Uber

grumpyken52:

Rjan:
[…]

That in car video certainly doesn’t give the impression of a well lit urban highway and gives the impression that the poor woman emerged from a particularly dark patch .
I do know of certain areas where the street lighting is more like marker lights than illumination.
The onboard scanning and aviodance systems were certainly not fit for purpose in this intance .
I personally feel that driverless or autonomous vehicle systems are nowhere near ready for general use and should never be used in a situation where they interact with anything but others of the same type .

Agreed.

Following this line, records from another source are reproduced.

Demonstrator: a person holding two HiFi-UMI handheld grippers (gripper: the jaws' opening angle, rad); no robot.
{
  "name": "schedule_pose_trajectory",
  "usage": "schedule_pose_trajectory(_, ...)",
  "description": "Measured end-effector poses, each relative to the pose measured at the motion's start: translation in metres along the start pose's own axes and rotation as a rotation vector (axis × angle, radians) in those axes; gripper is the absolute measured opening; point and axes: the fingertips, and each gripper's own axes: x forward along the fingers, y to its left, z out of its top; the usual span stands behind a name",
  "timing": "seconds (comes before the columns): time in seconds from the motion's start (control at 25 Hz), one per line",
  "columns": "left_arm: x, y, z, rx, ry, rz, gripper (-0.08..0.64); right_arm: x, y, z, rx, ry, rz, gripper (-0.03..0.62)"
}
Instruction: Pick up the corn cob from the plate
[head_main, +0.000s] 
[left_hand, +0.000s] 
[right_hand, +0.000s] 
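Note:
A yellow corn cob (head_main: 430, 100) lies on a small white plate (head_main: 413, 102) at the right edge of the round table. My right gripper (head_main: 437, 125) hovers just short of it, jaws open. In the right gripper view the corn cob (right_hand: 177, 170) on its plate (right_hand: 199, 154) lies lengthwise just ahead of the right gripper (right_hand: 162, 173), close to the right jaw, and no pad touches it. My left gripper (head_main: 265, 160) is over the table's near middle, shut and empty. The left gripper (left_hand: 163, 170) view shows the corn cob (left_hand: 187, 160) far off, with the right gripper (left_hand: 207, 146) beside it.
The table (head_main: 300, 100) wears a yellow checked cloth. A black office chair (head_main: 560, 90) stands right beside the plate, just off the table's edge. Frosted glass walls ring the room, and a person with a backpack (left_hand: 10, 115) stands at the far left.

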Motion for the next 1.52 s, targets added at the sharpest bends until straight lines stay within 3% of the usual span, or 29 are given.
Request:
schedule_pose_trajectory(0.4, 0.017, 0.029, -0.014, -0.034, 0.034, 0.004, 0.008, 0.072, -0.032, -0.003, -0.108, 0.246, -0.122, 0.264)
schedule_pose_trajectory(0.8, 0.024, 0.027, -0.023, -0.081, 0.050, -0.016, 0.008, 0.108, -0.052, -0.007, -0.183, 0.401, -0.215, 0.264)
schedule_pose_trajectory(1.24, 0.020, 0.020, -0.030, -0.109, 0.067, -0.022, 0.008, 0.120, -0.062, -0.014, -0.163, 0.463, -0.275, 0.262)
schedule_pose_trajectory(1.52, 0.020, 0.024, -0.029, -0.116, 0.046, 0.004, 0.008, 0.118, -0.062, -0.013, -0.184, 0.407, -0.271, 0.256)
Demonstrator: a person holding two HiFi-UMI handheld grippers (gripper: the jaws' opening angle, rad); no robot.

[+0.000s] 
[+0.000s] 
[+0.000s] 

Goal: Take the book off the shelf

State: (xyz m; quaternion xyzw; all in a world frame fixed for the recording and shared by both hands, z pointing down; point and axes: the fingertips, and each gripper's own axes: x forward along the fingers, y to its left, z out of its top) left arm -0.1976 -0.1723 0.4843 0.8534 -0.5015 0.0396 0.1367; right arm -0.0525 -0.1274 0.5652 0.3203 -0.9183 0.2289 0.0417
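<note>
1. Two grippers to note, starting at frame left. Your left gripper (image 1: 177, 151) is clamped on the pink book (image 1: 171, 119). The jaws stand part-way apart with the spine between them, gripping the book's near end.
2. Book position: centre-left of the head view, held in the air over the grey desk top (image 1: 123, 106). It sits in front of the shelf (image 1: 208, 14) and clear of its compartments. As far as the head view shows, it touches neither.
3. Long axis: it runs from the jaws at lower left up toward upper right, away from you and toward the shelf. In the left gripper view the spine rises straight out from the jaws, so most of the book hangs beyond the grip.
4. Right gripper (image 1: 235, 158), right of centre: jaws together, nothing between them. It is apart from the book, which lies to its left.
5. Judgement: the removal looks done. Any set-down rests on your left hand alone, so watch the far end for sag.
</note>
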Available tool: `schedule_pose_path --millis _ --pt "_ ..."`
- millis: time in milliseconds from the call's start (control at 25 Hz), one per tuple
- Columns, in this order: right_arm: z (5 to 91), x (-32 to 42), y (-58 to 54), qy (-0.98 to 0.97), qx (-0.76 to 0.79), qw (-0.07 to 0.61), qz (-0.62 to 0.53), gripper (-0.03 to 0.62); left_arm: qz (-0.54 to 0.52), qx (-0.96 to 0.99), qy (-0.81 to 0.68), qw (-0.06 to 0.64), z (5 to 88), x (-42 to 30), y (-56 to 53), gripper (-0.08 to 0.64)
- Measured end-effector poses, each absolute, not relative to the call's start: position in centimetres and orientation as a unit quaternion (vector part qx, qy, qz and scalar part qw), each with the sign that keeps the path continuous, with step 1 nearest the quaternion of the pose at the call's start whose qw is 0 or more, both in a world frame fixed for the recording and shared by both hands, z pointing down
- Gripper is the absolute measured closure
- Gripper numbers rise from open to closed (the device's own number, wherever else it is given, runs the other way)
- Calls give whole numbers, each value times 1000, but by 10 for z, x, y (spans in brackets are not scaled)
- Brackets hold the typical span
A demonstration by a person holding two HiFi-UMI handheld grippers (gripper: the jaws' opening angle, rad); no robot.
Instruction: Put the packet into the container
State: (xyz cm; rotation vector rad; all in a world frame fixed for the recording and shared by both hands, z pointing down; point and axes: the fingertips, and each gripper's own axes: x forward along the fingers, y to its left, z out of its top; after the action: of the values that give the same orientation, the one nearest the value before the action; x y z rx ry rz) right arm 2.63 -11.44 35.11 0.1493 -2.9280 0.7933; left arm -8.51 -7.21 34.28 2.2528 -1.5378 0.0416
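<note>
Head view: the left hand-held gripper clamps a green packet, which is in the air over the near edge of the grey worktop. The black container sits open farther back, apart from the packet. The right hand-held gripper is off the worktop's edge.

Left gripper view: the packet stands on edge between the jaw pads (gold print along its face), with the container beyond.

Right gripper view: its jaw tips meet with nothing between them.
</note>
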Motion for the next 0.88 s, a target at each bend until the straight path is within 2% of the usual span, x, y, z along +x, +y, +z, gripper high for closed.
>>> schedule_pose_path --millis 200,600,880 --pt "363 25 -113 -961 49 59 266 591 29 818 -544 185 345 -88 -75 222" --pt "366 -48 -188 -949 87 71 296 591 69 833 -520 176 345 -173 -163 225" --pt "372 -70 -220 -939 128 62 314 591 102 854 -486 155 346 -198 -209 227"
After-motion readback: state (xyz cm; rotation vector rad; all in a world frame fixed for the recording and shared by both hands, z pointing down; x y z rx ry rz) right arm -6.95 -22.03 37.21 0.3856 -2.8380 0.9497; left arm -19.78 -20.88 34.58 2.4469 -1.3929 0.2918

There is no question that either the video has been fiddled or the on-board camera was not fit for purpose.

As the ArsTechnia link shows, the highway is brightly lit with sodium lights, and it is clear by comparison that all street lights were working on the Uber video.

We all know from experience that a sodium-lit road in dry conditions does not cast those sorts of shadows when seen through a human eye - it would be contrary to the very purpose of lighting the road if you couldn’t see things in the road directly ahead (it would be more sensible not to light the road at all and force the car’s main beam to be used).

If you look at the building (or maybe a multi-storey car park) in the background also, the windows/interior clearly glows with the interior lighting and the signage is outstandingly bright (as you’d expect from any corporate setup in an urban area), whereas on the Uber version it’s dull, muddy, and you can barely see it.

Frankly, on the Uber version it appears to be a completely unlit rural road during a new moon, whereas that is clearly not the case.

I personally think it’s an utter deception released to discredit the lady who was killed, because the computer is not dependent on video visuals but on radar principles that can “see” equally well in the dark or through adverse weather, and even if the road had been pitch black, the car should have automatically slowed down within the distance that could be seen (especially if the human occupant was being expected to provide some residual supervision of the driving task).

Even if we accept that it exonerates the driver, because he/she (gender is not clear!) could not have been expected to see the pedestrian clearly, it would then simply show that the computer was driving the car far too fast both for it’s own limitations and that of its human supervisor.